ABSTRACT: Objective: Fetal hyperthyroidism is a rare yet potentially fatal complication of past or present maternal Graves disease (GD). Our objective was to present a unique case of fetal hyperthyroidism in a mother with a prior history of GD and a cytochrome P450 2D6 (CYP2D6) polymorphism. Methods: The clinical course in addition to serial laboratory and imaging results are presented. These include thyroid-stimulating hormone, free thyroxine, and thyrotropin receptor antibody levels, as well as fetal ultrasound, doppler fetal heart rate, and cordocentesis testing. Results: A 27-year-old with a history of GD previously treated with radioiodine and a known cytochrome P450 polymorphism was referred to an endocrinology clinic at 17 weeks gestation for evaluation and management of fetal thyrotoxicosis.
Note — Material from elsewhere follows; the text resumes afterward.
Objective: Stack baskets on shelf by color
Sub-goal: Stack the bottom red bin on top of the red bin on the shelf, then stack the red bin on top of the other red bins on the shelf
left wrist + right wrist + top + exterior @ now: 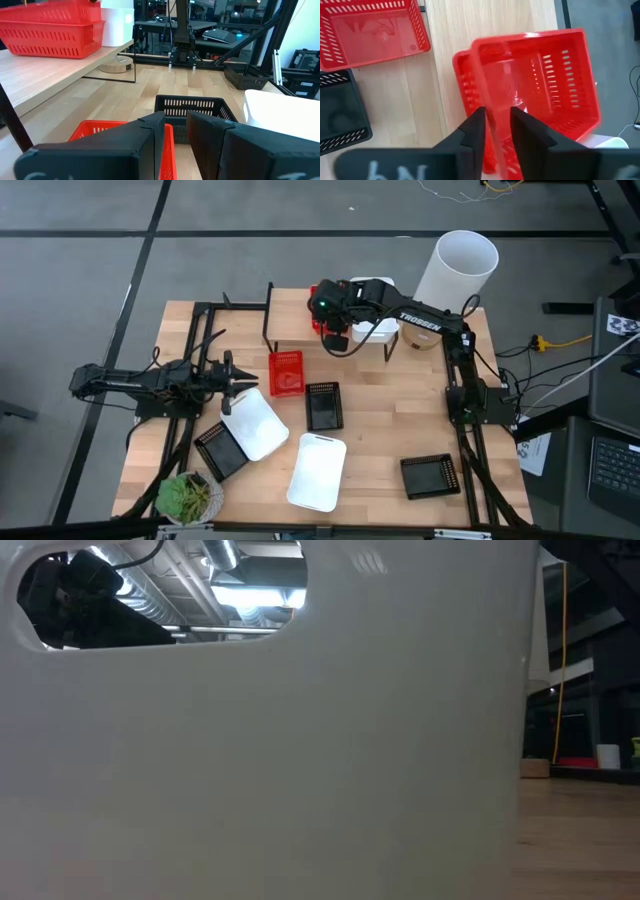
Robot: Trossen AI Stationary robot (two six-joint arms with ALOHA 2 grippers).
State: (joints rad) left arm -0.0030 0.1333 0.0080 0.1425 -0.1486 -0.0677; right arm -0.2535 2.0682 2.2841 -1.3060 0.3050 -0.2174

Despite close follow-up with a multidisciplinary care team and an aggressive “block and replace” treatment approach, progressive disease resulted in intrauterine fetal demise at 28 weeks gestation. Conclusion: To our knowledge, this is the first published case report of fetal hyperthyroidism accompanied by a maternal CYP2D6 polymorphism. We hypothesize that the maternal CYP2D6 poor metabolizer phenotype prevents formation of antithyroid drug (ATD) metabolites and thus decreases the efficacy of ATD treatment. We suggest this as an area of future research.